WHAT THIS TASK INVOLVES: Read the lines below, and copy any that contain the string "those".

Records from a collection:
· · · · ·

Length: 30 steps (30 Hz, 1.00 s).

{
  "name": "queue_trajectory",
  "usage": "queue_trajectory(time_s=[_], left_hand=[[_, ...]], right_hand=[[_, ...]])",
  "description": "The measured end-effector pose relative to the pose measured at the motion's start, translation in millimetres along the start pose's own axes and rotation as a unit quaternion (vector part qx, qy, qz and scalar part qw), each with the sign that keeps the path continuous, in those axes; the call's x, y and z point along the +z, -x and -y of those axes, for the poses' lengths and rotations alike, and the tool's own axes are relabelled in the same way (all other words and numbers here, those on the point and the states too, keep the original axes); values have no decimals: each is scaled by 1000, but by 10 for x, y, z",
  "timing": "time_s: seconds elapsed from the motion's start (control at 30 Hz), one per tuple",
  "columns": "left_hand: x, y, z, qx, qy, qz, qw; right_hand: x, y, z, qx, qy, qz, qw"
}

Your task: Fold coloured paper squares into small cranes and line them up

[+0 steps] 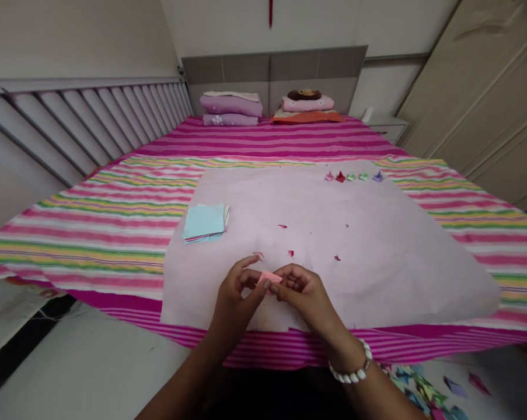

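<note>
A small folded piece of pink paper (269, 277) is held between both hands, just above the near part of a large pale sheet (377, 280). My left hand (240, 287) pinches its left side with thumb and fingers, the index finger raised. From the right, my right hand (299, 284) grips the other edge between thumb and curled fingers. A white beaded bracelet (353, 373) circles my right wrist. To the left on the sheet lies a stack of square papers (205, 220), light blue on top.
Several small folded paper figures (341, 176) stand in a row at the sheet's far right. Red scraps (291, 254) dot its middle. A striped bedspread (92, 227) lies beneath. Many folded papers (425, 391) are on the floor at lower right. Bed rails (92, 119) run along the left.
</note>
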<state>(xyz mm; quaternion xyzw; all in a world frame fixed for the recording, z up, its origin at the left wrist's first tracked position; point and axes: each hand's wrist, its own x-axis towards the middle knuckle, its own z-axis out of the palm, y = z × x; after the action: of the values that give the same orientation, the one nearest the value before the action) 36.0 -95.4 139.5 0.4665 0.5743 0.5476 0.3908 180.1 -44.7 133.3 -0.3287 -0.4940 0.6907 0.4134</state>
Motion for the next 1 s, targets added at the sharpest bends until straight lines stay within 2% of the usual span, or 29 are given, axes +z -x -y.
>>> queue_trajectory(time_s=[0.13,0.33,0.43,0.57,0.77,1.0], left_hand=[[13,-34,-34,-40,55,44,997],[-6,-41,-52,-54,85,53,994],[-9,-44,-7,-42,78,46,995],[7,-54,44,-62,85,37,994],[17,-71,-7,-58,31,9,998],[-36,-81,-29,-53,17,2,998]], right_hand=[[17,7,8,4,-3,-2,1000],[12,10,-19,19,-10,19,1000],[2,7,-27,17,-7,26,999],[10,9,-44,11,-16,13,1000],[12,-1,-121,22,-19,3,1000],[-10,-11,-135,-3,-52,-27,998]])
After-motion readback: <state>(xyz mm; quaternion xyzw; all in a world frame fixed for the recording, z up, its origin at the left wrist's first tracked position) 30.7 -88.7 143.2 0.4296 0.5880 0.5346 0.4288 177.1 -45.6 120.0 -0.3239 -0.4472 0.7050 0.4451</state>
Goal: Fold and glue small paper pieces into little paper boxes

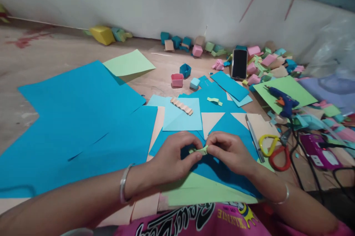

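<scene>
floor (pixel 41 58) littered with paper | left hand (pixel 173 156); right hand (pixel 231 152); each grip pinching green strip (pixel 201 150) between them

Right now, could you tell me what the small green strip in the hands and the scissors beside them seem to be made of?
The green strip, pinched by both hands, looks like matte paper: thin, with sharp pleats. The scissors show glossy yellow and red handles, probably plastic; the blades look like grey metal.

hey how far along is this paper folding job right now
Done: many small folded paper boxes lie along the wall, and a pleated peach strip and a pleated green strip rest on the blue sheets. In hand: the left hand and right hand pinch a small green paper strip, partly folded. Left: large blue sheets lie uncut.
</scene>
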Demonstrator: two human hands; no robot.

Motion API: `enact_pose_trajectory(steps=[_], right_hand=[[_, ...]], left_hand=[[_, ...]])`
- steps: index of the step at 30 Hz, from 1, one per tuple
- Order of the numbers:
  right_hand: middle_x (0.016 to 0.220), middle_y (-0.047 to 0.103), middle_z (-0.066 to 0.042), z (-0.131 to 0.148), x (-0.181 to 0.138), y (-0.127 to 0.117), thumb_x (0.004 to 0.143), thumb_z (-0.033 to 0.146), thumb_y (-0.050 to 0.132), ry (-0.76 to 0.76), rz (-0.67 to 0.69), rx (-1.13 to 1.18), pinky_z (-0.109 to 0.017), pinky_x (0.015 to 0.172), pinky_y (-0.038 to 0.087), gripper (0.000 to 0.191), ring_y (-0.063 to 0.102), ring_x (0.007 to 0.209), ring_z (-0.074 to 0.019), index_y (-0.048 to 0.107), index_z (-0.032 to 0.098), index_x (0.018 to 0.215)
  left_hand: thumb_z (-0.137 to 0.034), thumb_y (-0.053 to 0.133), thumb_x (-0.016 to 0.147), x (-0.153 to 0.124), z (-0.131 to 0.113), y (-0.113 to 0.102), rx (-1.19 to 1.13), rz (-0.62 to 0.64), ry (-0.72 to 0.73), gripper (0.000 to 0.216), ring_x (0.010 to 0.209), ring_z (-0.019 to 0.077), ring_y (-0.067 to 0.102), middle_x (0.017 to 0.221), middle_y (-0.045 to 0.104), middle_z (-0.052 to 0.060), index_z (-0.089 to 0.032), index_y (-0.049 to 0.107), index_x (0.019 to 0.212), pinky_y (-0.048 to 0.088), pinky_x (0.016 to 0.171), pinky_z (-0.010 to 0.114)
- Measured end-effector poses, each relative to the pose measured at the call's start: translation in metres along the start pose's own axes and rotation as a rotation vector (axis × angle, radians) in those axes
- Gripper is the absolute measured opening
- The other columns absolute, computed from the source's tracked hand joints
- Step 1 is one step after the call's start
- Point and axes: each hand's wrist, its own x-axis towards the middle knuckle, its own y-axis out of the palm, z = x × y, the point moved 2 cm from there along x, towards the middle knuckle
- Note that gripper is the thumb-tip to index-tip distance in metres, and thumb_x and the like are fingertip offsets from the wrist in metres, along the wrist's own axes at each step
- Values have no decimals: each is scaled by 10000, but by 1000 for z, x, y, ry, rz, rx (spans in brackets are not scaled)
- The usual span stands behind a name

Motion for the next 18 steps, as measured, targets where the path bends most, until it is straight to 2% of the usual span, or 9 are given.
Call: enact_pose_trajectory(steps=[3,6,9,12,14,16,18], right_hand=[[803,701,-43,-2,6,-1,908,221,551,-61,-98,-46,-282,690,521,155,642,757,-148,675,176,826],[901,723,-64,6,6,-10,924,178,524,-156,-177,-170,-303,773,540,169,663,859,-155,690,175,955],[947,723,-60,26,-7,-28,920,153,527,-230,-247,-357,-312,809,540,177,661,913,-160,674,188,1012],[1009,717,-65,41,-32,-60,904,145,550,-258,-423,-614,-341,876,516,201,655,970,-183,664,209,1057],[1031,712,-69,37,-48,-91,898,179,564,-188,-636,-799,-359,888,500,185,651,983,-208,676,225,1038],[1006,712,-75,18,-58,-128,903,256,559,-29,-830,-917,-374,857,496,165,651,934,-228,691,226,996],[1027,702,-104,-10,-60,-165,913,336,522,209,-911,-990,-386,855,482,255,639,932,-244,685,198,1052]], left_hand=[[-281,616,830,2,5,-2,-13,-27,-118,98,748,175,605,782,688,40,-199,642,782,489,681,312],[-331,631,843,3,14,-3,-78,-33,-162,128,761,180,618,818,696,42,-206,657,837,500,690,320],[-353,652,834,4,23,-5,-173,-87,-206,167,772,189,629,839,693,46,-219,646,934,502,671,323],[-343,664,825,5,27,-6,-252,-122,-227,290,768,189,627,796,669,30,-247,605,1092,487,641,312],[-341,675,816,6,27,-5,-270,-130,-235,307,781,188,620,808,657,27,-261,608,1105,486,652,314],[-338,686,804,6,26,-5,-279,-147,-239,274,816,191,613,849,650,34,-261,628,1060,490,681,321],[-331,690,797,6,24,-4,-300,-159,-242,261,804,185,603,849,634,33,-250,629,1038,482,671,317]])
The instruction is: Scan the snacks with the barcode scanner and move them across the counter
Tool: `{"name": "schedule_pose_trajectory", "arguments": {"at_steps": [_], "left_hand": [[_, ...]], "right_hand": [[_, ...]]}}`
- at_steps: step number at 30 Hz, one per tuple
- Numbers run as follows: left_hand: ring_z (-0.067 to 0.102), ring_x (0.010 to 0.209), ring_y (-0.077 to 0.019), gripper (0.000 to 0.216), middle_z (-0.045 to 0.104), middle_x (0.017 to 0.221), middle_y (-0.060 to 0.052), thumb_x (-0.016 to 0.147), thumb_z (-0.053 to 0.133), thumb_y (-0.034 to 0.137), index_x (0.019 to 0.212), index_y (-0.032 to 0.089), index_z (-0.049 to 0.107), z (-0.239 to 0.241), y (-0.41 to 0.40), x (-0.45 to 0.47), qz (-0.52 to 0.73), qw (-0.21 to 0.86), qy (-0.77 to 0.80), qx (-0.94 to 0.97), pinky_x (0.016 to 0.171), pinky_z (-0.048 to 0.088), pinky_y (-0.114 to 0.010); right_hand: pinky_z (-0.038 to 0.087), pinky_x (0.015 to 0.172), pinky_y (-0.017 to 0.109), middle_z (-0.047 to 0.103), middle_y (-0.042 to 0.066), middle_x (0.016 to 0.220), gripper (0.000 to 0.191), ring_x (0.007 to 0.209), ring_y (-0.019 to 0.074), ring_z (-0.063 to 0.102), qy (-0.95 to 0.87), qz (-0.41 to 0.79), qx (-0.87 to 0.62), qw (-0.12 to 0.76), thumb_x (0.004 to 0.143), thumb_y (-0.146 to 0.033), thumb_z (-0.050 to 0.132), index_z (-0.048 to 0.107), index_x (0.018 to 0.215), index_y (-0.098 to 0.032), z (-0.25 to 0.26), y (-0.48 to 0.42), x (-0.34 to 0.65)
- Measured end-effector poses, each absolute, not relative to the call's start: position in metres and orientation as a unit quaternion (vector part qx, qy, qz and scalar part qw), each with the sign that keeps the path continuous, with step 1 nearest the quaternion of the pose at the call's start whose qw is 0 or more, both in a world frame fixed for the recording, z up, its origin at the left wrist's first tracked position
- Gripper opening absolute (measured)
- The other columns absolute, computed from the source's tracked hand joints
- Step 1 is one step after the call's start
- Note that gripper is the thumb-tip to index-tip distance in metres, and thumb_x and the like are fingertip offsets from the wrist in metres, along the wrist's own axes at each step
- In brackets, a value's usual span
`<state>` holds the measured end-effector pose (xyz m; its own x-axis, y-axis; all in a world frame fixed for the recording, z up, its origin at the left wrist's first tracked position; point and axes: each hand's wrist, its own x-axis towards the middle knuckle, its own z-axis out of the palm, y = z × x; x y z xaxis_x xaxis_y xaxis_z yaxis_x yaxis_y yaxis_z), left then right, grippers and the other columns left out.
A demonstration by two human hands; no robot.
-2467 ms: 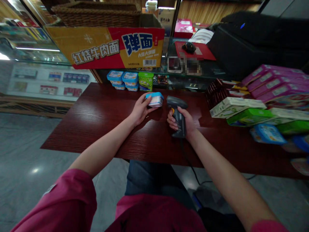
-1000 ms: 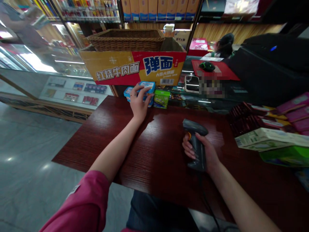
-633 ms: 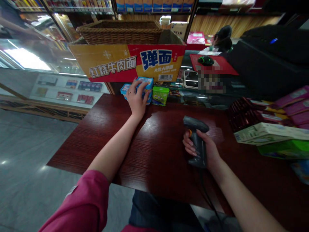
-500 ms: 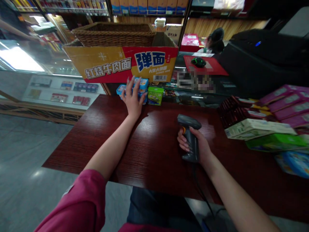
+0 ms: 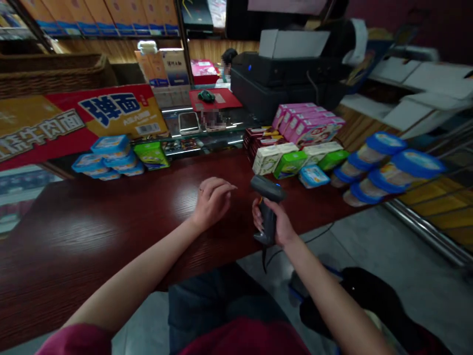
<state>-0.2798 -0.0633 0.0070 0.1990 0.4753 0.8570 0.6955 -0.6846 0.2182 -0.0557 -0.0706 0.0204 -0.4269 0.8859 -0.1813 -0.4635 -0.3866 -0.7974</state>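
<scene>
A dark grey barcode scanner (image 5: 268, 217) is gripped upright in my right hand (image 5: 283, 224), its head pointing left and its cable hanging past the counter edge. My left hand (image 5: 214, 202) hovers over the dark red wooden counter (image 5: 121, 231), back of the hand up. Its fingers reach loosely toward the right, and nothing shows in them. Closest to the scanner are green packets (image 5: 290, 164), white boxes (image 5: 271, 157) and a small blue-and-white tub (image 5: 313, 176). On the left, stacked blue tubs (image 5: 111, 146) stand beside a green box (image 5: 152, 155).
A printed noodle carton (image 5: 121, 116) with a wicker basket (image 5: 55, 74) fills the back left. Pink boxes (image 5: 310, 123) and blue-lidded jars (image 5: 380, 172) line the right. Behind are a phone (image 5: 189, 123), a mouse (image 5: 206, 96), a black machine (image 5: 254, 74) and a person (image 5: 228, 61).
My left hand has left the blue tubs and come right, near the scanner. The view has swung right, bringing the jars into sight. My right hand still holds the scanner.
</scene>
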Motion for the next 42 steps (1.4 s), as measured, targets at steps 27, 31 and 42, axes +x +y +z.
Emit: {"name": "schedule_pose_trajectory", "arguments": {"at_steps": [27, 31, 42], "left_hand": [[0.046, 0.154, -0.0317, 0.034, 0.06, 0.156, -0.01, 0.108, 0.053, 0.038, 0.135, 0.025, 0.068, -0.007, 0.024, -0.086, -0.351, -0.053, -0.346, -0.868, 0.128, 0.041, -0.055], [0.055, 0.148, -0.0279, 0.039, 0.058, 0.158, -0.014, 0.111, 0.046, 0.046, 0.134, 0.022, 0.066, 0.0, -0.013, -0.153, -0.417, -0.174, -0.349, -0.821, 0.124, 0.046, -0.052], [0.074, 0.106, -0.0242, 0.024, 0.076, 0.111, -0.005, 0.099, 0.068, 0.044, 0.106, 0.021, 0.063, 0.013, -0.079, -0.371, -0.63, -0.53, -0.456, -0.338, 0.09, 0.069, -0.042]], "right_hand": [[0.033, 0.042, 0.015, 0.045, -0.004, 0.061, 0.025, 0.049, 0.0073, 0.036, -0.156, 0.653, -0.248, 0.698, 0.098, -0.035, 0.05, 0.061, 0.082, -0.019, 0.017, -0.075, 0.067], [0.031, 0.04, 0.015, 0.047, -0.004, 0.061, 0.022, 0.049, 0.008, 0.037, -0.199, 0.7, -0.247, 0.64, 0.097, -0.037, 0.056, 0.062, 0.084, -0.02, 0.015, -0.075, 0.065], [0.034, 0.037, 0.016, 0.054, -0.005, 0.064, 0.028, 0.047, 0.0075, 0.038, -0.306, 0.886, -0.191, 0.292, 0.089, -0.044, 0.073, 0.063, 0.09, -0.018, 0.015, -0.063, -0.079]]}}
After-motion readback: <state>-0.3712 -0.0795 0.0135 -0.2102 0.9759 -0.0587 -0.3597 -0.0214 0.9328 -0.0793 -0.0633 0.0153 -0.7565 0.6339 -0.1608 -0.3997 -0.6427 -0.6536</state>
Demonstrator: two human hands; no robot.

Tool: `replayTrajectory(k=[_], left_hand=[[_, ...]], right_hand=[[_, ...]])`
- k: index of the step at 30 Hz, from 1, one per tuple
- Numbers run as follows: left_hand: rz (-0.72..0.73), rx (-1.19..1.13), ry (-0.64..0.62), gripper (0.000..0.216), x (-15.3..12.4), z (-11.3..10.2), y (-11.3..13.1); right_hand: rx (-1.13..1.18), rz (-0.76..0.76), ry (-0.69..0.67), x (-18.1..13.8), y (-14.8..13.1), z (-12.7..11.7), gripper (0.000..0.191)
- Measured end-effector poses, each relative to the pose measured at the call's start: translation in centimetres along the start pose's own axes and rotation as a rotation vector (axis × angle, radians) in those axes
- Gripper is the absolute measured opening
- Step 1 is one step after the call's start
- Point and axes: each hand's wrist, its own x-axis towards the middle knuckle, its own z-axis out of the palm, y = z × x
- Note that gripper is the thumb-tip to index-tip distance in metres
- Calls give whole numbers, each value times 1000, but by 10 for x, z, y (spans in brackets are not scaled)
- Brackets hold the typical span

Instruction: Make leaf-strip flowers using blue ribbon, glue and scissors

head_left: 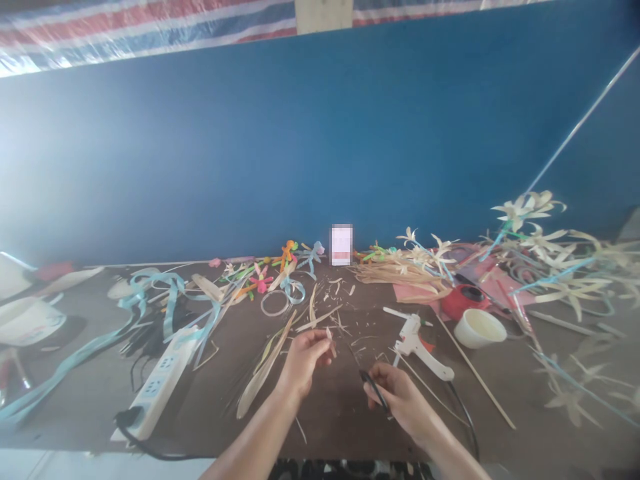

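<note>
My left hand is closed, pinching a small pale piece of dried husk between thumb and fingertips. Black-handled scissors are in my right hand, its fingers wrapped round the handles; the thin blades point up and left towards my left hand, apart from the husk piece. Long dried husk strips lie left of my left hand. Small husk scraps are scattered on the brown table beyond both hands. A white glue gun rests just right of my right hand.
On the left stand a white power strip and light-blue ribbon. A white cup, a red container and husk flowers are on the right. A blurred upright card or screen stands against the blue panel.
</note>
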Motion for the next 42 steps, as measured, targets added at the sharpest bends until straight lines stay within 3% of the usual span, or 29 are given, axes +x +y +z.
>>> replayTrajectory(k=[15, 31, 38, 42], left_hand=[[87, 129, -24, 24, -1, -1, 2], [-76, -254, 67, 22, 2, -7, -15], [-38, -133, 99, 26, 1, -5, -22], [-52, -138, 113, 22, 0, -5, -25]], right_hand=[[2, -37, 3, 3, 13, 0, 23], [67, -90, 115, 8, 28, 11, 25], [47, -127, 120, 12, 38, 14, 26], [57, -113, 132, 15, 41, 18, 36]])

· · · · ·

SOLUTION FOR THIS EXERCISE:
  "description": "The measured end-effector pose relative to the pose measured at the motion's start, translation in millimetres along the start pose's own axes and rotation as a unit quaternion (vector part qx, qy, qz and scalar part qw), each with the sign that keeps the path continuous, in those axes; the call's x, y and z point along the +z, -x and -y of those axes, for the poses' lengths and rotations alike, and the tool's own axes are relabelled in the same way (all other words and numbers here, those on the point and the states too, keep the original axes); values have no decimals: each is scaled by 1000, but by 10 for x, y, z",
- Measured end-effector poses, each relative to the pose measured at the call's start: translation in metres along the start pose's own axes and rotation as a rotation vector (axis × angle, radians) in those axes
- Measured end-effector poses, each relative to the pose measured at the call's start: translation in centimetres along the start pose's own axes and rotation as a rotation vector (axis × angle, radians) in those axes

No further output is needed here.